Importantly, the Ras-Raf-MEK-ERK signaling cascade is a known effector of several ligand-activated growth factor receptors, including EGFR and Her2. Upon stimulation, these receptors hyperactivate Ras, leading to upregulated ERK signaling. To terminate signaling, the receptor is typically downregulated and sequestered within the lumen of the endosome, a process dependent on the ESCRT machinery. Failure to properly route activated receptors for turnover can lead to constitutive mitogenic signaling and potentially oncogenic transformation. Consistent with this idea, numerous mutations that perturb transport through the endocytic system are also associated with cancer. Thus, our studies of endocytosis and ESCRT function also contribute to a better understanding of the mechanisms that govern the termination of receptor signaling, which is essential for normal development.
Neurodegenerative disease
Synaptic transmission depends on the constant microtubule-based transport of organelles and vesicles to and from the distal portions of axons and dendrites.

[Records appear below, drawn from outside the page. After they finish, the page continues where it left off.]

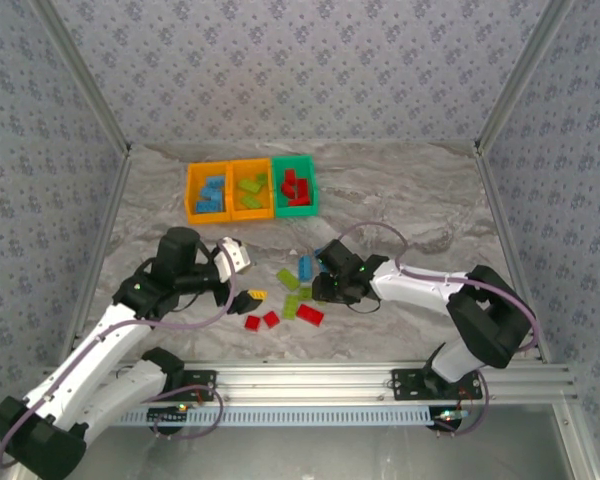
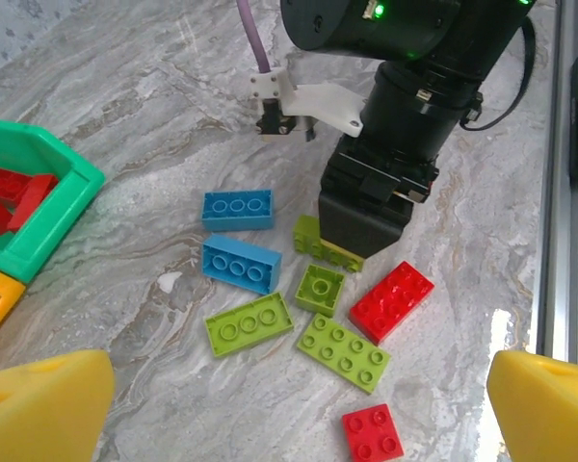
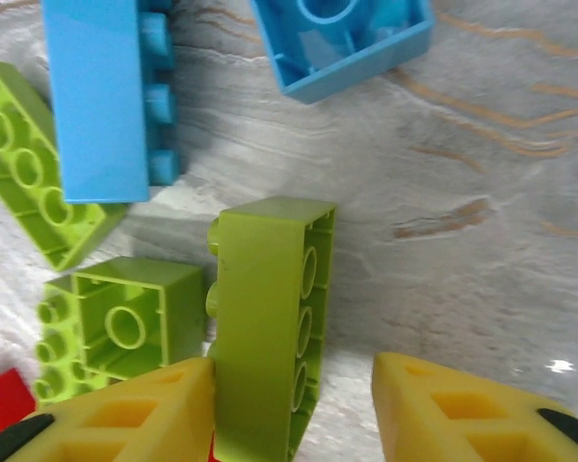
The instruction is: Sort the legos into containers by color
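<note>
Left pincer (image 1: 242, 277): released. Its yellow fingers (image 2: 43, 404) are spread wide with nothing between them. It is held above the bench (image 1: 420, 200), at the left edge of the loose legos.

Containers (image 1: 230, 162): three are joined in a row at the far side of the bench.
- The left orange bin (image 1: 188, 195) is loaded with blue bricks (image 1: 210, 193).
- The middle orange bin (image 1: 251, 213) is loaded with lime bricks (image 1: 250, 190).
- The green bin (image 2: 39, 231) is loaded with red bricks (image 1: 294, 186).

Loose legos: these are scattered on the bench between the two arms, well apart from the bins. The following are recorded in the left wrist view:
- Two blue pieces (image 2: 237, 209) lie one just beside the other.
- A long lime piece (image 2: 249, 324) lies flat.
- A small lime square (image 2: 320, 289) and a lime plate (image 2: 344, 353) lie near it.
- A red block (image 2: 392, 300) lies to the right of those.
- A small red square (image 2: 372, 431) lies nearest the camera.

Right pincer (image 1: 325, 287): not clenched. It is set low over the heap, and a lime brick (image 3: 265, 337) stood on its side is bracketed by its fingers (image 3: 125, 414). One finger is seen touching the brick, while a clear gap is left to the other. A blue piece lies just beyond the brick, and the lime square sits beside it.
</note>
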Motion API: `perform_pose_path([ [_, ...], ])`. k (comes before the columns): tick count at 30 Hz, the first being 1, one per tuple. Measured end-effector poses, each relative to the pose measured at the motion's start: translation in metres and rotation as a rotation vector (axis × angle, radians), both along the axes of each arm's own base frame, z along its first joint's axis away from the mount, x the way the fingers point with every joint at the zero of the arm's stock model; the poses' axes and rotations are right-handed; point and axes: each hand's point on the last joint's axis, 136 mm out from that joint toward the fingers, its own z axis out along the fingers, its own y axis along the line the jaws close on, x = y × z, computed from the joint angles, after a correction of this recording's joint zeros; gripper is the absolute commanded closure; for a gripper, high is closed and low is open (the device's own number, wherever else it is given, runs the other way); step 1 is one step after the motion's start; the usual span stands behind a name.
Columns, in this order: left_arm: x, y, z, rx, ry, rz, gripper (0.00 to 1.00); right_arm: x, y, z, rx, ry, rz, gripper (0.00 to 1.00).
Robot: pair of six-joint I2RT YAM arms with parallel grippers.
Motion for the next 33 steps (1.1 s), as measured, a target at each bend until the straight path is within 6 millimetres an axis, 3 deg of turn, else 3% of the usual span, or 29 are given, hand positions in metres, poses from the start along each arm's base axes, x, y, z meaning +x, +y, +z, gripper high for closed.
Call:
perform_pose_path([
  [4,0.003,0.001,0.001,-0.012,-0.025,0.011,0.01,0.003,0.002,-0.005,-0.069,0.001,0.029,0.55],
  [7,0.005,0.003,0.002,-0.019,-0.042,0.02,0.01,0.003,-0.001,-0.015,-0.112,0.016,0.045,0.68],
  [14,0.003,0.006,-0.005,-0.019,-0.066,0.026,0.01,0.005,0.004,0.001,-0.158,-0.036,0.097,0.84],
  [17,0.003,0.008,-0.003,-0.026,-0.09,0.032,0.01,0.004,0.013,0.033,-0.169,-0.121,0.151,0.84],
  [21,0.015,0.016,0.01,-0.035,-0.173,0.107,0.01,0.017,0.041,0.104,-0.101,-0.295,0.214,0.83],
  [25,0.041,0.043,0.031,-0.076,-0.249,0.295,0.01,0.057,0.071,0.173,-0.006,-0.463,0.231,0.82],
  [27,0.053,0.058,0.035,-0.084,-0.258,0.386,0.01,0.087,0.084,0.193,0.013,-0.527,0.224,0.82],
  [30,0.062,0.069,0.037,-0.088,-0.261,0.462,0.01,0.134,0.108,0.199,0.01,-0.587,0.233,0.82],
  [33,0.068,0.076,0.038,-0.093,-0.251,0.527,0.01,0.18,0.133,0.183,-0.016,-0.614,0.258,0.82],
])
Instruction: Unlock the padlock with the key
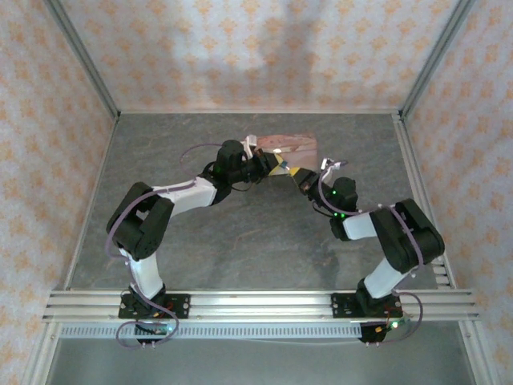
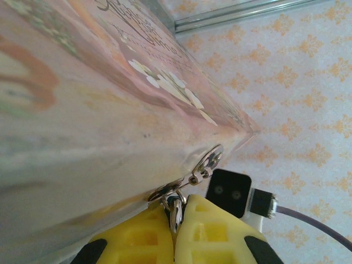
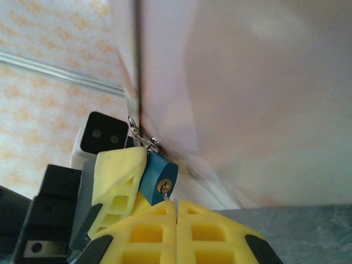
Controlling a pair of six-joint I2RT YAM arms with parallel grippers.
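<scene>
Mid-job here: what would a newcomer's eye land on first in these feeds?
The big pink box is at back centre, where both arms meet. In the right wrist view the blue padlock hangs at its corner, and the right gripper is shut just below the brass keyhole, apparently on the key. The left gripper is shut on a silver loop at the box's edge.

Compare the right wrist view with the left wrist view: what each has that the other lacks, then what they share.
Right wrist: the blue padlock hanging by the box, the key at its keyhole, pinched by the right gripper. Left wrist: the box's printed lettering and flowers, the left gripper shut on a metal loop. Both: the pink box, its small chain, the patterned wall.
</scene>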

Defects in these processes can lead to a variety of neurodegenerative disorders. In particular, hereditary spastic paraplegias (HSPs) arise from a length-dependent axonopathy of corticospinal motor neurons. This diverse group of disorders is characterized by progressive lower-limb spasticity and weakness and has been linked to more than 100 unique genetic loci, many of which encode proteins that function in cytoskeleton and organelle homeostasis. However, mechanistic insights into the direct effect of mutations that cause HSPs are lacking.
In collaboration with a number of groups from around the world, we have identified and characterized the impact of point mutations observed in adolescent patients who exhibit complicated forms of HSP, which alters highly conserved residues within Trk-fused gene (TFG). In addition to pronounced leg spasticity, vision problems due to optic atrophy are noted in some cases. Wasting of hand and leg muscles, as well as electromyography findings, indicate additional neuropathy, whereas there is limited evidence for sensory involvement in these cases. Importantly, our previously published findings indicated that TFG functions on subdomains of the endoplasmic reticulum (ER) to regulate anterograde vesicle transport, which is mediated by COPII-coated carriers. Although COPII function has been implicated directly in dendritic growth, its potential role in axonal development and maintenance remains less clear. A single amino acid change in TFG (p.R106C) that causes HSP impairs the ability of TFG to oligomerize normally, which adversely affects its function in vivo. In non-neuronal cells, our studies demonstrate that depletion of TFG results in the collapse of the ER network onto the underlying microtubule cytoskeleton, dramatically altering its morphology and dynamics. Furthermore, the distribution of mitochondria within cells lacking TFG function is highly abnormal, suggesting that TFG may function to coordinate interactions between multiple organelles and microtubules. Our goal is to explore this idea and define new mechanisms that sustain and enhance neuron viability and activity during development and aging.